What you need to do — Copy out all lines in the data below containing the string "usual".

Information provided —
....................

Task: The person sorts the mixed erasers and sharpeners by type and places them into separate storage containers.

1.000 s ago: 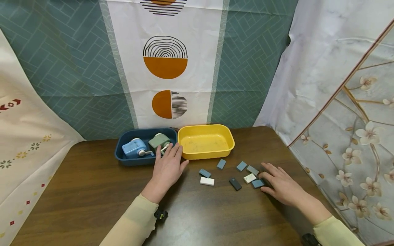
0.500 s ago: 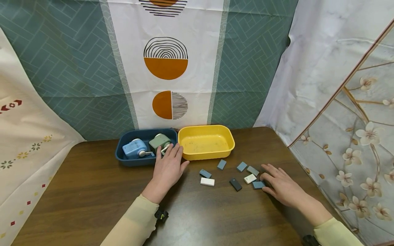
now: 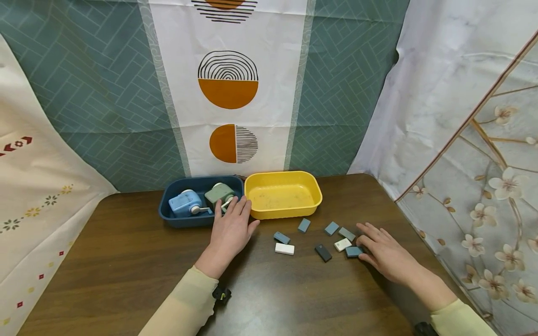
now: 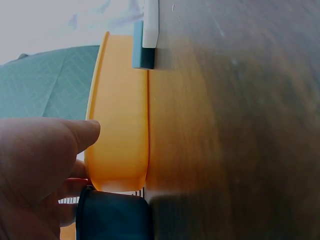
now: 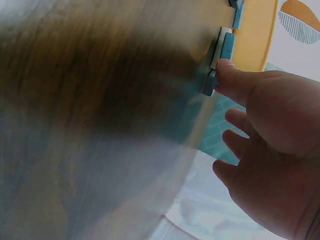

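Both hands are lying open: left hand (image 3: pixel 230 229) touching the navy tray (image 3: pixel 168 215), right hand (image 3: pixel 384 252) nudging a blue eraser (image 3: pixel 353 251); the yellow tray (image 3: pixel 283 212) is sitting empty, seven erasers waiting near the table's (image 3: pixel 105 261) right edge.

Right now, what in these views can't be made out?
- Head view: the left hand covers the blue tray's near right corner.
- Right wrist view: table blurred; whether the thumb touches the blue block is unclear.
- Left wrist view: yellow tray's inside hidden by its wall.
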The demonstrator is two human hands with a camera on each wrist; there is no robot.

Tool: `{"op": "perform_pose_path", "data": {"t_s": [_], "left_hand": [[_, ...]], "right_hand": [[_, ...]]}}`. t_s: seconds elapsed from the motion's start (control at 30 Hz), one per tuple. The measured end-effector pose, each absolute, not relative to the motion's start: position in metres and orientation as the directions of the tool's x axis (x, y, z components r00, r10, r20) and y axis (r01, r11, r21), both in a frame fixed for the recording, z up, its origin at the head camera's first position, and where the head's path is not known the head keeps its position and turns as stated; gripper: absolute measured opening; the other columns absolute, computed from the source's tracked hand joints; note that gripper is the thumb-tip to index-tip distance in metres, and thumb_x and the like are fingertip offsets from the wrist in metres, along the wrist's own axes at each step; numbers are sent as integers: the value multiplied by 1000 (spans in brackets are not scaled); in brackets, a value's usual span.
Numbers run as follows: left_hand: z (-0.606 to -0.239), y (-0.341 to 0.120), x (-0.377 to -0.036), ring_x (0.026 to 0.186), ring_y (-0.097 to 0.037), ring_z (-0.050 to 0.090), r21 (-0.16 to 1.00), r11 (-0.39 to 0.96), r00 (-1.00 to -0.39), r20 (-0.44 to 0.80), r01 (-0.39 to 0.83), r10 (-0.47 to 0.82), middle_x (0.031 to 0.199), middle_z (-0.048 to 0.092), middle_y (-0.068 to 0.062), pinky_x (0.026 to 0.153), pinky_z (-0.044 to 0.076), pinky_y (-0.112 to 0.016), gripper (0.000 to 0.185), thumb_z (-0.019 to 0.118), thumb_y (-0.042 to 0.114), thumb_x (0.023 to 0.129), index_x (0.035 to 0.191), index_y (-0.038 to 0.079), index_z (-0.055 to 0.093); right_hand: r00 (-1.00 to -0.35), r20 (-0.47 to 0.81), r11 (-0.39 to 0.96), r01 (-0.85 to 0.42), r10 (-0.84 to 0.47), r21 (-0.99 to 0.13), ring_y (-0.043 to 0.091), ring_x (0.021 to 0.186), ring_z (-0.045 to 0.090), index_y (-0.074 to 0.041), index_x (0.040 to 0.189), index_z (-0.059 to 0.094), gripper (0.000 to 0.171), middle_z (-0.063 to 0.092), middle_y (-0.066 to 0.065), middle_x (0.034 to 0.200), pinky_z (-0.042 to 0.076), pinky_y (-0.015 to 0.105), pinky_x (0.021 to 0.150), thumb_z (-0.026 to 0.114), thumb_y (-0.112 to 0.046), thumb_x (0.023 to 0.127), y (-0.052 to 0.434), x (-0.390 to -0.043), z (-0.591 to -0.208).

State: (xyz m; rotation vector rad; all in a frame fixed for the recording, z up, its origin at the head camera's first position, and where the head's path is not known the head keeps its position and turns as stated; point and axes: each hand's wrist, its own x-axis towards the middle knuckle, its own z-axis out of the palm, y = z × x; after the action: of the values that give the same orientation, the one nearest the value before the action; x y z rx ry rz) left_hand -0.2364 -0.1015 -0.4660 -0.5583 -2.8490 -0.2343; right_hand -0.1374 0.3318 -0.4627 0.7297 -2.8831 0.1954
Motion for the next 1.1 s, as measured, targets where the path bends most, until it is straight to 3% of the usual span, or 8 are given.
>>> {"op": "perform_pose_path", "data": {"t_s": [0.67, 1.1], "left_hand": [[-467, -101, -237, 160, -39, 39, 113, 916, -902, 254, 386, 349, 171, 46, -15, 130, 13, -73, 72, 68, 49, 110, 165, 6, 51], [-468, -100, -237, 160, -39, 40, 97, 917, -899, 261, 386, 351, 171, 47, -15, 129, 14, -74, 71, 68, 49, 110, 164, 6, 52]], "right_hand": [[-815, 299, 838, -540, -496, -82, 57, 144, 52, -16, 110, 69, 27, 57, 27, 156, 43, 79, 109, 90, -14, 92, 323, -147, -455], [-817, 323, 841, -532, -479, -97, 53, 149, 48, -11, 112, 67, 24, 53, 26, 162, 38, 76, 116, 86, -14, 97, 304, -160, -442]]}}
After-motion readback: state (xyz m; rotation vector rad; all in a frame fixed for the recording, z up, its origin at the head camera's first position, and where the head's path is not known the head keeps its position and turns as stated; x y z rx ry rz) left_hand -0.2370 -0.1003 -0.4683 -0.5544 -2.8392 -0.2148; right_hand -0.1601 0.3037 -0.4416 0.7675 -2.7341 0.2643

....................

Solution to the problem —
Tool: `{"op": "perform_pose_path", "data": {"t_s": [_], "left_hand": [[_, ...]], "right_hand": [[_, ...]]}}`. t_s: seconds elapsed from the motion's start (control at 30 Hz), one per tuple. The measured end-effector pose, each absolute, not relative to the motion's start: position in metres and orientation as the directions of the tool's x axis (x, y, z components r00, r10, r20) and y axis (r01, r11, r21), both in a frame fixed for the recording, z up, its origin at the head camera's first position, and where the head's path is not known the head keeps its position and turns as stated; gripper: absolute measured opening; the other columns absolute, computed from the source's tracked hand joints; note that gripper is the thumb-tip to index-tip distance in metres, and thumb_x and the like are fingertip offsets from the wrist in metres, along the wrist's own axes at each step; numbers are sent as integers: the value multiplied by 1000 (spans in brackets are not scaled); in brackets, a value's usual span.
Motion for the next 1.1 s, as measured, targets where the path bends most, until it is straight to 3% of the usual span, or 8 are given.

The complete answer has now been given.